*REQUIRED ACTION*
From the entries below, return exactly the lines beginning at the one that contains "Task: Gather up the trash" and ending at the one that contains "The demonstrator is", both of them included, and only those lines.

*SUPPLIED RECORDS*
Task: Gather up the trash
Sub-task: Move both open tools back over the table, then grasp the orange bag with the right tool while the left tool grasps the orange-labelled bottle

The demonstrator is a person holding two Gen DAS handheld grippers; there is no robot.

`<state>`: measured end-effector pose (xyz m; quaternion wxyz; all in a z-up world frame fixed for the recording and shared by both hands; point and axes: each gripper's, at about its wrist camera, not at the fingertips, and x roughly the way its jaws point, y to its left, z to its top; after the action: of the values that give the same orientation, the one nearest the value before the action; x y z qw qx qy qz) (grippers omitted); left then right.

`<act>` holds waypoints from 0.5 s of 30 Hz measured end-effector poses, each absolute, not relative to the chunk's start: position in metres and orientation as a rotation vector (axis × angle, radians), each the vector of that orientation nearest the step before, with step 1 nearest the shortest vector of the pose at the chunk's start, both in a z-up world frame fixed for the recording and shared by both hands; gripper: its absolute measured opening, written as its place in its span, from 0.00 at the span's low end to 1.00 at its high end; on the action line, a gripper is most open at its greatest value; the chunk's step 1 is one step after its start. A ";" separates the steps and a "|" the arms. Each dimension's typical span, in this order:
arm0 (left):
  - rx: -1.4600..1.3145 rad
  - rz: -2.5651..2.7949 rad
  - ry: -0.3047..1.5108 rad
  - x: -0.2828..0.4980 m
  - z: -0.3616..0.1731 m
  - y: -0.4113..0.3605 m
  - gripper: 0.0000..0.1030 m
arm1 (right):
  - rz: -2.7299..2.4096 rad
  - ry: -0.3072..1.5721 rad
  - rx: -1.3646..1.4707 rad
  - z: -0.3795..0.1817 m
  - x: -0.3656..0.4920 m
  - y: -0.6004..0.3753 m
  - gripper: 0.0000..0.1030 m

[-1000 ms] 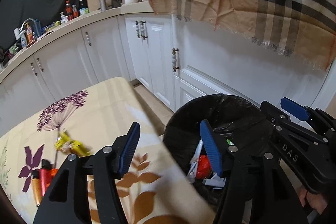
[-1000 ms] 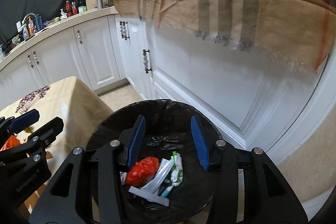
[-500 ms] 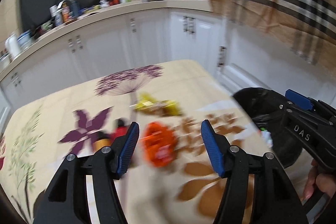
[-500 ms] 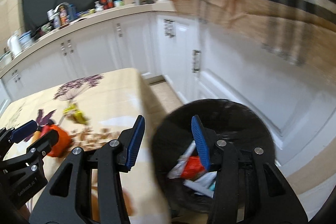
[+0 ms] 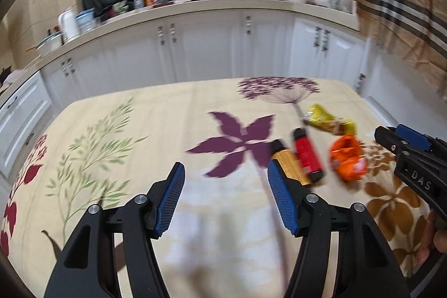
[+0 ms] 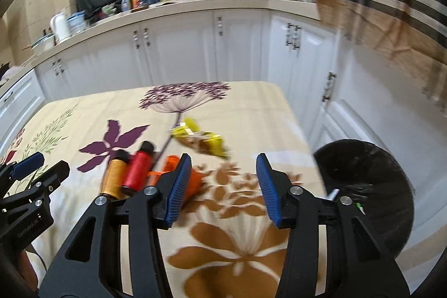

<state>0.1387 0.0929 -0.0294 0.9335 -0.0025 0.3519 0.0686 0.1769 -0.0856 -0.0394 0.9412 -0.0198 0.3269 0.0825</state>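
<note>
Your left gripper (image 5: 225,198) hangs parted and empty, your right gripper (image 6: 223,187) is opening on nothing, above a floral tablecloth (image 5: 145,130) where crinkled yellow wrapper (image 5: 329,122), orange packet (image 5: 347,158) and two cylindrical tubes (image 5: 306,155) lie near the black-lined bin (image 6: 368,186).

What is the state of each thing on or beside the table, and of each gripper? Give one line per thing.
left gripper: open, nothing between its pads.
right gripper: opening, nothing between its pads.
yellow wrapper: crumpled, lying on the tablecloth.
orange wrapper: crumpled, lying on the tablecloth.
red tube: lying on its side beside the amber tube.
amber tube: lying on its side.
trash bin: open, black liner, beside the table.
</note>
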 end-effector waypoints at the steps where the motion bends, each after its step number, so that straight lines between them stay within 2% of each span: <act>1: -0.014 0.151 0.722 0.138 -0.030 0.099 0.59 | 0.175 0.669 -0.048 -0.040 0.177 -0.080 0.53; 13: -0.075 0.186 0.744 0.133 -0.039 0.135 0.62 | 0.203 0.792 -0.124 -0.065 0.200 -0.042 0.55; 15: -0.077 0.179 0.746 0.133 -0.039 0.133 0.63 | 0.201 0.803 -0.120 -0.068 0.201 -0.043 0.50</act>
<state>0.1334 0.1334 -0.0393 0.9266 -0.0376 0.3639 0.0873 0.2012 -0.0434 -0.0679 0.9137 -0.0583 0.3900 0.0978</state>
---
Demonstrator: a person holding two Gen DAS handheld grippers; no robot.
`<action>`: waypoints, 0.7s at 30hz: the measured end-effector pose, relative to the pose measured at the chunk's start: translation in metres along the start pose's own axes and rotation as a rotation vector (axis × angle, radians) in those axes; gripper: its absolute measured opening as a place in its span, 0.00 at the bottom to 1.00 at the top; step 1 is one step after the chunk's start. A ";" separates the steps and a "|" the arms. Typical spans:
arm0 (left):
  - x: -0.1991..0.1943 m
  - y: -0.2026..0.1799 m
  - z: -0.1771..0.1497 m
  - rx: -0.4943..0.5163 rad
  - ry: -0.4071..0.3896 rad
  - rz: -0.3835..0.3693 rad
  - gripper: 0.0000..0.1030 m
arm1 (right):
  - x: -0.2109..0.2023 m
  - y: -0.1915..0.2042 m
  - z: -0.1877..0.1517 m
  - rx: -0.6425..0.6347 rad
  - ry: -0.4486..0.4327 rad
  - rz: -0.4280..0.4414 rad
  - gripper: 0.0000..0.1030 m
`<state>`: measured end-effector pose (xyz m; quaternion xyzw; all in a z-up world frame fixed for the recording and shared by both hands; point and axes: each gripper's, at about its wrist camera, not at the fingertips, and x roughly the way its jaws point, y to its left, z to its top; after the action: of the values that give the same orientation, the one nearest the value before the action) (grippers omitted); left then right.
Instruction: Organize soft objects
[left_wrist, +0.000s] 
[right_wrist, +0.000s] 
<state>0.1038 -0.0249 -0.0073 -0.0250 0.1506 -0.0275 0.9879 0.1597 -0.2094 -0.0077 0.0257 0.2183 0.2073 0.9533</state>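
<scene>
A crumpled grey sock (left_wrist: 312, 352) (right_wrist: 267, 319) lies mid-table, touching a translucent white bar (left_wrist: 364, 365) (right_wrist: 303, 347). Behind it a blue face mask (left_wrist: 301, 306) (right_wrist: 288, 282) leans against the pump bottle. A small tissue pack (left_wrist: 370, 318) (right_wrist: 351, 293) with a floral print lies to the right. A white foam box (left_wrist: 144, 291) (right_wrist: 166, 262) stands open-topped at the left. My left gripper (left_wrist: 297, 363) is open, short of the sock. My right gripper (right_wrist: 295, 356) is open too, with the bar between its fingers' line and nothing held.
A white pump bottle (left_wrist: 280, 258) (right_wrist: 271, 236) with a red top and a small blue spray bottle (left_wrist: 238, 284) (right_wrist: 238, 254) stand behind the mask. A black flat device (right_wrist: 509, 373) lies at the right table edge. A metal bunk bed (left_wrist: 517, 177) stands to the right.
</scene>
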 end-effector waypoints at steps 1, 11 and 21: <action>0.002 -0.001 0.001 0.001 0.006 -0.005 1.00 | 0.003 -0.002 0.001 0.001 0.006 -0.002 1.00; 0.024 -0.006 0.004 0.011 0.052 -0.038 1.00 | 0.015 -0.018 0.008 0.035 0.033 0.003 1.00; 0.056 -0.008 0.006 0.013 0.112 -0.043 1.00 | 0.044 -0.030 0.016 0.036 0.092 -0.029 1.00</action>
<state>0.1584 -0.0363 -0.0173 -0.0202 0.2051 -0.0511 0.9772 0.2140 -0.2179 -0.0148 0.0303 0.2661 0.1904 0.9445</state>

*TASK RESULT*
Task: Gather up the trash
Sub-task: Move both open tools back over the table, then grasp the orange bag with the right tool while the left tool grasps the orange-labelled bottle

The demonstrator is a person holding two Gen DAS handheld grippers; there is no robot.

The exercise is now finished.